Gabon : un registre unique pour recenser tous les lieux de détention
Le ministère de la Justice a ouvert à Libreville un atelier destiné à harmoniser le suivi des prisons, gendarmeries et commissariats du pays.
Combien de personnes sont détenues au Gabon, où, et dans quelles conditions ? Aujourd'hui, personne n'a de réponse précise et centralisée. Un atelier ouvert ce mardi à Libreville par le Garde des Sceaux Augustin Emane vise justement à combler ce vide, avec l'appui des Nations unies.

Un chantier de données au service des droits humains
Ce mardi, à Libreville, le ministre de la Justice, Garde des Sceaux, chargé des Droits humains, Augustin Emane, a ouvert officiellement un atelier technique consacré à la validation d'un registre harmonisé des lieux de privation de liberté au Gabon. Derrière cet intitulé un peu administratif se cache un enjeu très concret : disposer, pour la première fois, d'un inventaire unique et fiable de tous les endroits où une personne peut être détenue dans le pays — prisons, gendarmeries, commissariats, centres de rétention.
Jusqu'ici, ces informations existaient de façon éclatée, chaque institution gérant ses propres registres, avec des formats différents et parfois aucun format du tout. Résultat : impossible de savoir rapidement combien de personnes sont incarcérées à un instant donné, dans quel établissement, depuis combien de temps, ni de croiser ces chiffres avec les capacités réelles des lieux. Un registre harmonisé, c'est d'abord une base de données commune — le même langage, les mêmes catégories, utilisés par tous les acteurs de la chaîne pénale.
Une formation couplée pour les acteurs de terrain
L'atelier ne se limite pas à un exercice de méthodologie. Il est couplé à une session de formation destinée aux acteurs de la chaîne pénale — magistrats, personnels pénitentiaires, forces de sécurité — sur les pratiques de détention conformes aux standards des droits de l'homme. L'idée : que la donnée collectée serve un vrai suivi des conditions de détention, et pas seulement un comptage administratif.
Cette double dimension, technique et humaine, correspond à une logique bien identifiée par les organismes internationaux qui suivent ces questions : sans données fiables, aucune politique de prévention de la surpopulation carcérale ou d'amélioration des conditions de détention ne peut être évaluée sérieusement.
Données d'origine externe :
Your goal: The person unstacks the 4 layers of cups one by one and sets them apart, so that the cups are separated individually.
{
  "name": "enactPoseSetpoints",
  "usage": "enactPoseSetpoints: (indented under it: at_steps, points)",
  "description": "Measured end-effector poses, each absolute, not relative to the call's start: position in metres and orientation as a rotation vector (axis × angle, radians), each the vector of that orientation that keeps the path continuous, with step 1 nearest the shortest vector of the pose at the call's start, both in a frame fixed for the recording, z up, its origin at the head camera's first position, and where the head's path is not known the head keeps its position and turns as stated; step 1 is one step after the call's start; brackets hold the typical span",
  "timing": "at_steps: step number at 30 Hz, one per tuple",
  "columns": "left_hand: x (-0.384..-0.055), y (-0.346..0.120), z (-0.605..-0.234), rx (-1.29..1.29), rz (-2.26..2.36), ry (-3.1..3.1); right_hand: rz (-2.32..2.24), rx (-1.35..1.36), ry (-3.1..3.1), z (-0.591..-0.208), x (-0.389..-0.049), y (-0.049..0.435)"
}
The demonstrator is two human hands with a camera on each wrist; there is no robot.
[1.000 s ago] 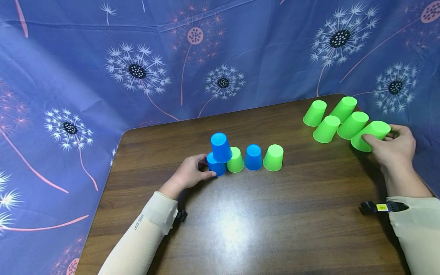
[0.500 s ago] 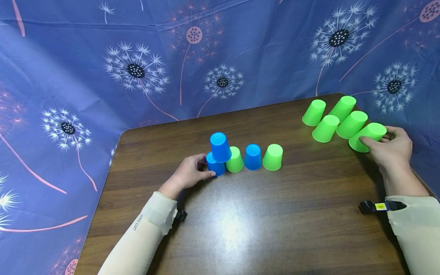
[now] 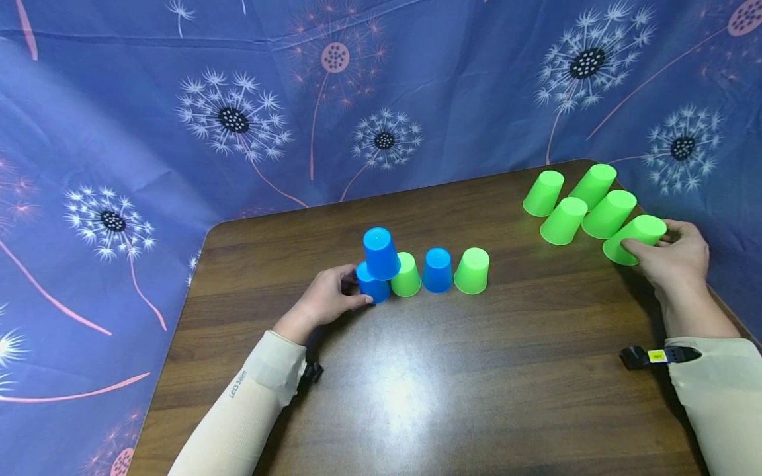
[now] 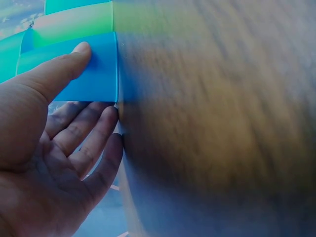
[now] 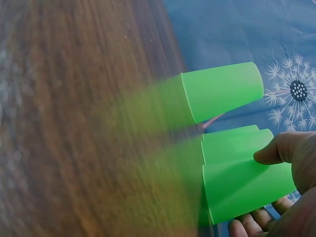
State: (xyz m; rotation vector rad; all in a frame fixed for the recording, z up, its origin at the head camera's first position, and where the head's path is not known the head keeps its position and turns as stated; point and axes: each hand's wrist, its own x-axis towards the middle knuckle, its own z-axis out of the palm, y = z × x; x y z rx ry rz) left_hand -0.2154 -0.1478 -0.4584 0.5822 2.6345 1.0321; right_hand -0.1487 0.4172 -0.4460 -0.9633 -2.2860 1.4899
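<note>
My left hand [image 3: 324,294] holds the lower blue cup [image 3: 374,285] at the left end of a row, thumb [image 4: 69,61] on its near side. The cup stands upside down. Another upside-down blue cup [image 3: 381,254] sits on top, over it and the adjacent green cup [image 3: 407,276]. A blue cup [image 3: 438,271] and a green cup [image 3: 473,272] continue the row to the right. At the right, my right hand [image 3: 678,258] grips an upside-down green cup [image 3: 634,239] between thumb and fingers; some fingers are hidden behind it in the head view.
Several more upside-down green cups [image 3: 563,221] stand beside the right hand's cup, near the table's far right corner. The brown wooden table [image 3: 488,383] ends against a blue dandelion-print cloth [image 3: 464,79] at the back and sides.
My right hand has shifted slightly left with the green cup, which stands a bit straighter. My left hand and the row of cups stay in place; the head view drifts slightly.
</note>
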Motion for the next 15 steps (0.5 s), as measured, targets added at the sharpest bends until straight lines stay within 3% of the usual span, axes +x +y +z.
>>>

Un registre bien tenu devient un outil de pilotage, pas seulement un exercice de transparence.
L'appui des Nations unies, un signal de méthode
À l'ouverture des travaux, le ministre Emane a salué l'appui de la Coordinatrice résidente du Système des Nations unies au Gabon, Fatou Aminata Lo. Cette implication onusienne n'est pas anodine : elle inscrit la démarche gabonaise dans un cadre méthodologique international, celui des standards que l'ONU promeut depuis des années pour l'administration des lieux de détention, notamment via les Règles Nelson Mandela sur le traitement des détenus.
Pour le Gabon, s'appuyer sur cette expertise permet d'éviter de repartir de zéro et de bénéficier de retours d'expérience déjà éprouvés ailleurs sur le continent, où des registres similaires ont contribué à mieux documenter la surpopulation, à orienter les décisions de construction ou de rénovation d'établissements, et à faciliter le travail des mécanismes de contrôle indépendants.
Ce que ça change concrètement
Si la démarche aboutit, les bénéfices attendus sont tangibles. Une vision consolidée et actualisée de la population détenue permettrait au ministère de la Justice de mieux anticiper les besoins en infrastructures, d'identifier les établissements en tension et d'orienter les moyens là où c'est nécessaire. Elle faciliterait aussi le dialogue avec les instances internationales des droits humains, qui réclament régulièrement des chiffres précis et harmonisés lors de l'examen périodique du Gabon.
À ce stade, l'atelier reste une étape de validation technique : il ne s'agit pas encore d'un registre opérationnel et déployé sur le terrain. La suite — calendrier de mise en œuvre, ressources allouées, modalités de contrôle — n'a pas été précisée lors de cette ouverture. C'est cette phase de déploiement qui dira si l'outil tient ses promesses.